How many interesting terms we encounter in yoga... most of them originate from Sanskrit. Bandha is, in fact, a Sanskrit word which literally means "closure." This definition refers to the contractions of some muscles which have the purpose of conveying and holding the prana (vital energy) in a precise point of the body so that it does not disperse. The main Bandhas of yoga (also well described in the Hatha Yoga Pradipika) are four: Mula Bandha, Uddiyana Bandha, Jalandhara Bandha, and Maha Bandha. Bandhas are often associated with pranayama and mudras. Through this practice, we can learn to use muscles that are sometimes forgotten or that we are no longer able to use spontaneously.
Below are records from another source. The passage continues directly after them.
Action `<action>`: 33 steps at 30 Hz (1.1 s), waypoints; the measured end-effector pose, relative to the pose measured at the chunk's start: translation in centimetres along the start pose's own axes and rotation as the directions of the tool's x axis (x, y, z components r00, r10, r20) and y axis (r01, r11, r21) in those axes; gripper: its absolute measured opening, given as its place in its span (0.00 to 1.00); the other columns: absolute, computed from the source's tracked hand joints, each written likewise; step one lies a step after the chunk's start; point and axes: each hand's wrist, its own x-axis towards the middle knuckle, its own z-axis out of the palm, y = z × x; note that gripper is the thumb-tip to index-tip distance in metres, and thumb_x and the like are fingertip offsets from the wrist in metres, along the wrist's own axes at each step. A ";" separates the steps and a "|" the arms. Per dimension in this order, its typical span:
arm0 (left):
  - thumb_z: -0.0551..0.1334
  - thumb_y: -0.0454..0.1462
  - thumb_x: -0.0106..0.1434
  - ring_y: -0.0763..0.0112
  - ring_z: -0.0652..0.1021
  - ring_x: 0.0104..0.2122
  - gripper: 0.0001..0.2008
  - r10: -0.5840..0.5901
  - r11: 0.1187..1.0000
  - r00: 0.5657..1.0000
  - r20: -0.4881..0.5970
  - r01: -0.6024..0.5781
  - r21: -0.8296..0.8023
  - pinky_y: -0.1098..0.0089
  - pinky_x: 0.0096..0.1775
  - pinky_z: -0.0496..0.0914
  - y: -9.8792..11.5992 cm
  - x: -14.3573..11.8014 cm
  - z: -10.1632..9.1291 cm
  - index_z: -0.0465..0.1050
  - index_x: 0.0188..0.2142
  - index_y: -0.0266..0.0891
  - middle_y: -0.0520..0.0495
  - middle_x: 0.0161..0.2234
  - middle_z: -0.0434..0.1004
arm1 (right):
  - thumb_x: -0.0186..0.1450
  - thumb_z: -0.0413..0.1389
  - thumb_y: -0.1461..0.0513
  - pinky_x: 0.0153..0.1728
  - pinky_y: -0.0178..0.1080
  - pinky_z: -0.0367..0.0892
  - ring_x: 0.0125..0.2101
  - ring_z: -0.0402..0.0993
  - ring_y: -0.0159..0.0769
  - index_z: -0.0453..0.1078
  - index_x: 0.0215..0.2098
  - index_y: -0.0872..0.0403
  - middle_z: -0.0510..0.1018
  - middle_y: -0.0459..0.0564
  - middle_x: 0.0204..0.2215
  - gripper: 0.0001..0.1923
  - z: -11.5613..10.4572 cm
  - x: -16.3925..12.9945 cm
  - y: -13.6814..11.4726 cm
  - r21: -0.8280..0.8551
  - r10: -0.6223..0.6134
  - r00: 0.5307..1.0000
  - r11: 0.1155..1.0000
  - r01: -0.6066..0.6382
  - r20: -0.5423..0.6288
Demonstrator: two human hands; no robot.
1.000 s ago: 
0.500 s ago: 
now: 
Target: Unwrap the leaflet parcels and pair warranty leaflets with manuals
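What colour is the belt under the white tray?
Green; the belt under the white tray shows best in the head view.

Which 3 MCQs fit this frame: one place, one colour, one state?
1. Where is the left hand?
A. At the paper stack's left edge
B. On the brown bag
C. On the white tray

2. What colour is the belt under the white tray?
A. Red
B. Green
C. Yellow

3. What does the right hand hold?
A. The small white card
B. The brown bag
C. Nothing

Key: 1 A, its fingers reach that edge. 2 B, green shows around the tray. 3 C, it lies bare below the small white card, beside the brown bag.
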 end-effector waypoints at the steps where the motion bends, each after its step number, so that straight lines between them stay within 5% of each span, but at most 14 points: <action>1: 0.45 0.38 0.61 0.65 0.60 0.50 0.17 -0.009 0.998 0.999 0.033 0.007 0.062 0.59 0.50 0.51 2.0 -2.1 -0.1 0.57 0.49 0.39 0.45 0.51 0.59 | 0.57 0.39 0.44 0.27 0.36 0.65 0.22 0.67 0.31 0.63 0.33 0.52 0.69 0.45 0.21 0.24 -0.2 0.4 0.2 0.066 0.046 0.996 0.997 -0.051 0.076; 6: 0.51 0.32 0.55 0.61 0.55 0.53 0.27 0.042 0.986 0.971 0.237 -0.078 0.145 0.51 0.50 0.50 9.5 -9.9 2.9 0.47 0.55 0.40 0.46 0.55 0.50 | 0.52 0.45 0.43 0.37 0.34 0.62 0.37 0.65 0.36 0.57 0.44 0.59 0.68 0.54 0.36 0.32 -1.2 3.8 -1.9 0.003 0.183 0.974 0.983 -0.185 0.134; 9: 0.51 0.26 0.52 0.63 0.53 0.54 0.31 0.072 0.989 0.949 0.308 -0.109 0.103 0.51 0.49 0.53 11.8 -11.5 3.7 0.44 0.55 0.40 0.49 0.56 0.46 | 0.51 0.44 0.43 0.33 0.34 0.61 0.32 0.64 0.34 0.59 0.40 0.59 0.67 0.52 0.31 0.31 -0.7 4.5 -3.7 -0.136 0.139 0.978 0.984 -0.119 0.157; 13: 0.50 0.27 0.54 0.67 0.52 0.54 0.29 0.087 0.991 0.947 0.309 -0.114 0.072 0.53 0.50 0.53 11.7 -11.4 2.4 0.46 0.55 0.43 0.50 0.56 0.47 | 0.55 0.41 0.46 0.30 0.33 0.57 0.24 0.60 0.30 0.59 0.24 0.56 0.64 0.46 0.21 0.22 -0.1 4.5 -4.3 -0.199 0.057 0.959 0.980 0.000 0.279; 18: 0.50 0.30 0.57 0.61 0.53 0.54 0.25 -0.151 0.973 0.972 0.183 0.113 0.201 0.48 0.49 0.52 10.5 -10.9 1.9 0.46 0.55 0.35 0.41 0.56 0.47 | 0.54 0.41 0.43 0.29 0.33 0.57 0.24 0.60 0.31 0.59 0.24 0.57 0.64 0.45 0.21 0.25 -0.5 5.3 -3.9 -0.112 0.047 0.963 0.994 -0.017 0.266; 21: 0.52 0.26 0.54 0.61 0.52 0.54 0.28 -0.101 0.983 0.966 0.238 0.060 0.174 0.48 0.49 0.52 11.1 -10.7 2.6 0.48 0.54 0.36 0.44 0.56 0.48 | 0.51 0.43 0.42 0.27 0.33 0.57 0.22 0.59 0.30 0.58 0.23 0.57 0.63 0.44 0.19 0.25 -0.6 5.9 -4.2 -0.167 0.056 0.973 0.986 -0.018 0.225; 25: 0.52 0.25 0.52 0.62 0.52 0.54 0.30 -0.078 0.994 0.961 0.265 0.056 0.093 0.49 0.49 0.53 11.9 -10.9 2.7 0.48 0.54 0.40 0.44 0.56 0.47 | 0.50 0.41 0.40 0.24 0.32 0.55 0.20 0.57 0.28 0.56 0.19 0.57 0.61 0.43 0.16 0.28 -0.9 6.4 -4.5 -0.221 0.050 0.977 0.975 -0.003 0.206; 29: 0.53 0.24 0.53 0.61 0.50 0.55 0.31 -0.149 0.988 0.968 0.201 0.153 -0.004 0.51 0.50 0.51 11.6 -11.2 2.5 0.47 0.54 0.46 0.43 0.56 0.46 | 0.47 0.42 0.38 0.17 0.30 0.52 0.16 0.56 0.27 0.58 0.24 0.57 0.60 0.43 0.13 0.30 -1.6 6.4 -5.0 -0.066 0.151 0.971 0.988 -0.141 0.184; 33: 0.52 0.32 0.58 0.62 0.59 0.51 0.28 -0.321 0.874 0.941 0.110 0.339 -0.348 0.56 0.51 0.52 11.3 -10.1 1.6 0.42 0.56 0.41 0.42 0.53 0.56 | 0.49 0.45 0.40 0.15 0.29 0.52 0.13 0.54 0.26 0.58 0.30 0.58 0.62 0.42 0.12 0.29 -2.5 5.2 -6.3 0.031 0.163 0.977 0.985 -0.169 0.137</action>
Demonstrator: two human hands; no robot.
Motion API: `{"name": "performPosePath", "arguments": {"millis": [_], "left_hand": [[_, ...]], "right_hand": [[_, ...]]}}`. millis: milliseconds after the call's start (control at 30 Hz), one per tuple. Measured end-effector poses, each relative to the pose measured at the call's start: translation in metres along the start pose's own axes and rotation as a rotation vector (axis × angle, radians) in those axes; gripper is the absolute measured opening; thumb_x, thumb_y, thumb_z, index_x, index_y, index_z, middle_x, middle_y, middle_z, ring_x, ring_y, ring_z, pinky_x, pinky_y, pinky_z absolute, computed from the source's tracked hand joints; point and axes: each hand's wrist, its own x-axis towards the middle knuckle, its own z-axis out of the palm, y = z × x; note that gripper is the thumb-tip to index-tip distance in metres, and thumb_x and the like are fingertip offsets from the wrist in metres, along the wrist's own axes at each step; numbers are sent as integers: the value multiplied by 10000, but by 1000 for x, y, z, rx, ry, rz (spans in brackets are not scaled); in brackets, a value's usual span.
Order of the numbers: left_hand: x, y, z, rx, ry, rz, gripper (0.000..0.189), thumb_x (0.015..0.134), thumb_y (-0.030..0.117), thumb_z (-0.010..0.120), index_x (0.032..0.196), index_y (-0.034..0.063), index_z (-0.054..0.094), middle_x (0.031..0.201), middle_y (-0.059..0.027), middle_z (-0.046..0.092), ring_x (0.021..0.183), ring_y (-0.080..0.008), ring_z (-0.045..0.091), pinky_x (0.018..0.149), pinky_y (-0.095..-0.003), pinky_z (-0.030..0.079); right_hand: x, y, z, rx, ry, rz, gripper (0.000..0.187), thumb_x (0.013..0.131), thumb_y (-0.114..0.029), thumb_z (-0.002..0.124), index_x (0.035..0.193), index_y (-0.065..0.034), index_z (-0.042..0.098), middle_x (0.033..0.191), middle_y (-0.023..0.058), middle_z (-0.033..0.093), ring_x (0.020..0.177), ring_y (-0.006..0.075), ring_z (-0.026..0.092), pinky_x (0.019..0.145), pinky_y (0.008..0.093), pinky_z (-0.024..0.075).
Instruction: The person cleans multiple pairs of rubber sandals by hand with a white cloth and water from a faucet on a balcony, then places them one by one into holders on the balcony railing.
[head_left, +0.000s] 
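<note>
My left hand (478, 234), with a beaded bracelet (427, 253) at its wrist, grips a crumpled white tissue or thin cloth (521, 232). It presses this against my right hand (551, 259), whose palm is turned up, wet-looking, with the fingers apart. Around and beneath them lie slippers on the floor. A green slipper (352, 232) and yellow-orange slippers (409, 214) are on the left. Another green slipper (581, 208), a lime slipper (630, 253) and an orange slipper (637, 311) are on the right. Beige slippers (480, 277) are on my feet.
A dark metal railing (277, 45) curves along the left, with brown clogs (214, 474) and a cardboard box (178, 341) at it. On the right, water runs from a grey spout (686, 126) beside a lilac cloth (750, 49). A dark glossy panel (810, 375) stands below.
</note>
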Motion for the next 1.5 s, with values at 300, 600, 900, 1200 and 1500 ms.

Mula means root and is found at the base of the spine. This Bandha is performed by contracting the perineum and is often associated with inhaling or exhaling. Mula Bandha allows us to prevent disorders related to the genital and urinary tract. Uddiyana Bandha is practiced by lifting the diaphragm, thus causing all the organs inside the abdomen to rise upwards. In fact, during this practice, the abdomen retracts very clearly and is released only when you can no longer hold your breath. This Bandha tones the diaphragm, massages the internal organs of the abdomen, and has beneficial effects on digestion.

Jalandhara Bandha, on the other hand, consists of the contraction of the throat which is achieved by lowering the chin towards the chest during breath retention. It has a beneficial effect on the heart, mind, nervous system, and increases the production of thyroid hormones.

Maha Bandha, also called "Great Bandha," involves performing the first three Bandhas simultaneously. It allows you to channel the prana in Sushumna nadi, which is the main energy channel located in the center of the spine between Ida and Pingala. The latter Bandha also regulates the endocrine system, controls the degenerative and aging process, and calms the mind.

Learning the practice of Bandhas is not easy, but constancy and patience have always been the best allies for a good practice, which naturally must also be taken off the mat. Namaste!